The same author went on to comment on the article and say:
So if you have not seen the full 8K on the $100 million financing…the terms have near term BO written all over it. The reason the 8K was even required was b/c there are terms in it that were not disclosed on the official CC and PR.
This is just one of countless instances where the author misleads readers by talking about something that he actually has little to no clue about.
This just further illustrates the notion that these "buyout rumors" are being spread by individuals with little to no knowledge of the stock market. What might be even more shocking is the fact that there are many individuals who make investment decisions based on articles like that. They in turn follow suit, thus creating even more and more of an unhealthy obsession that prevents one from having an objective view.
I'm no conspiracy theorist, and this isn't quite the grassy knoll, but there sure seem to be numerous convenient coincidences that seem to overshadow the many red flags at just the right time.
Having said all of this, I believe that the ultimate fate of Amarin truly resides with the results of the REDUCE-IT trial. Although it is still a few years out, positive results could be a game changer that would make Joe Z look like Steve Jobs, and would provide a handsome and gratifying reward to investors who stuck with the stock through the rough patches.
One should sit back and try to look at things through an objective lens to develop their own opinion on Amarin.
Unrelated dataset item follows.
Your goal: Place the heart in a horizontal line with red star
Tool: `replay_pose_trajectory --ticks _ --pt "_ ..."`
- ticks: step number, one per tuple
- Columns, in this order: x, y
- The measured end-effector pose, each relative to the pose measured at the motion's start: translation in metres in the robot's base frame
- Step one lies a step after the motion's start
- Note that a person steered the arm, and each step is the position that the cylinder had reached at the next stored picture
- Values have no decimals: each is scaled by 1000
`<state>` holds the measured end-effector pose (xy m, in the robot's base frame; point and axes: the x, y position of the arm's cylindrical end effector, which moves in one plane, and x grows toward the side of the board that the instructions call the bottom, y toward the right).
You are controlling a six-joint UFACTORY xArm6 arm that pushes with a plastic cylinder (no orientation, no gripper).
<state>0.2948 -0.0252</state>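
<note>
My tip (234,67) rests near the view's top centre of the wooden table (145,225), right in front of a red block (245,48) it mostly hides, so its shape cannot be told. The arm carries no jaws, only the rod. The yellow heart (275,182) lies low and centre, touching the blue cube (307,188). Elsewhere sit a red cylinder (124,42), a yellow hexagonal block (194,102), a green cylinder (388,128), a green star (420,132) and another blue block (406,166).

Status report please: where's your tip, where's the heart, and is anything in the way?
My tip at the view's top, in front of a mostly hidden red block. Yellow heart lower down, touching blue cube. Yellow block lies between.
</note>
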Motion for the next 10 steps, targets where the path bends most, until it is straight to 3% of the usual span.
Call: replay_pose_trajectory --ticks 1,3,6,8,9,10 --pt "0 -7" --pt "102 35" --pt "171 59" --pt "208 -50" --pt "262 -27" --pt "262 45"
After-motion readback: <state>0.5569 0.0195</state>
At current levels, shorting the stock doesn't offer the great risk/reward like it did post FDA approval. At the same time, a long position has major risks as well (especially if NCE status is denied).
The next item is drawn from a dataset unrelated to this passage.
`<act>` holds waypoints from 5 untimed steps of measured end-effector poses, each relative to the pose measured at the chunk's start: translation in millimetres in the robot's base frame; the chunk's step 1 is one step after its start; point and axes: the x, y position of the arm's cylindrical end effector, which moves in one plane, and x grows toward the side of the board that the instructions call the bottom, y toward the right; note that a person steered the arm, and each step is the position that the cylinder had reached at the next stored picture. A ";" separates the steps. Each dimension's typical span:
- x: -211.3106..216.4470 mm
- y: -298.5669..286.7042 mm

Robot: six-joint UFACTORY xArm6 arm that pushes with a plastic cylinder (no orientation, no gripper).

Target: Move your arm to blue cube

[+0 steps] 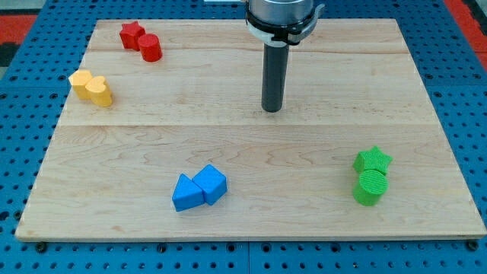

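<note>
The blue cube [211, 183] lies on the wooden board [251, 144] toward the view's bottom, left of centre. A blue triangular block [186, 193] touches its left side. My tip [272, 109] is the lower end of the dark rod near the board's upper middle. It is well above and to the right of the blue cube, apart from all blocks.
A red star [132, 34] and a red cylinder [150, 48] sit at the top left. Two yellow blocks [90, 87] sit at the left edge. A green star [373, 160] and a green cylinder [370, 186] sit at the lower right.
</note>
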 end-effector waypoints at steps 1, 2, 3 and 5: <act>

If you have the patience and are confident in the long term potential, you should just make this a "sock drawer stock" and not even look at the price until several years from now when the REDUCE-IT results are due. But don't get your hopes up too high, because to quote from the latest Amarin 10Q:
The REDUCE-IT cardiovascular outcomes trial may fail to achieve its clinical endpoints, and the long-term clinical results of Vascepa may not be consistent with the clinical results we observed in our Phase 3 pivotal trials.For example, in September 2012, researchers published in the Journal of the American Medical Association, or JAMA, the results of a retrospective meta-analysis of twenty previously conducted studies regarding the use of omega-3 supplements across various patient populations, which meta-analysis suggested that the use of such supplements was not associated with a lower risk of all-cause death, cardiac death, sudden death, heart attack, or stroke.
The moral of the story here: develop your own opinion about a stock. Do you own due diligence, approach everything with an objective lens, and don't be easily persuaded by others, even if they assure you that a buyout is "just around the corner."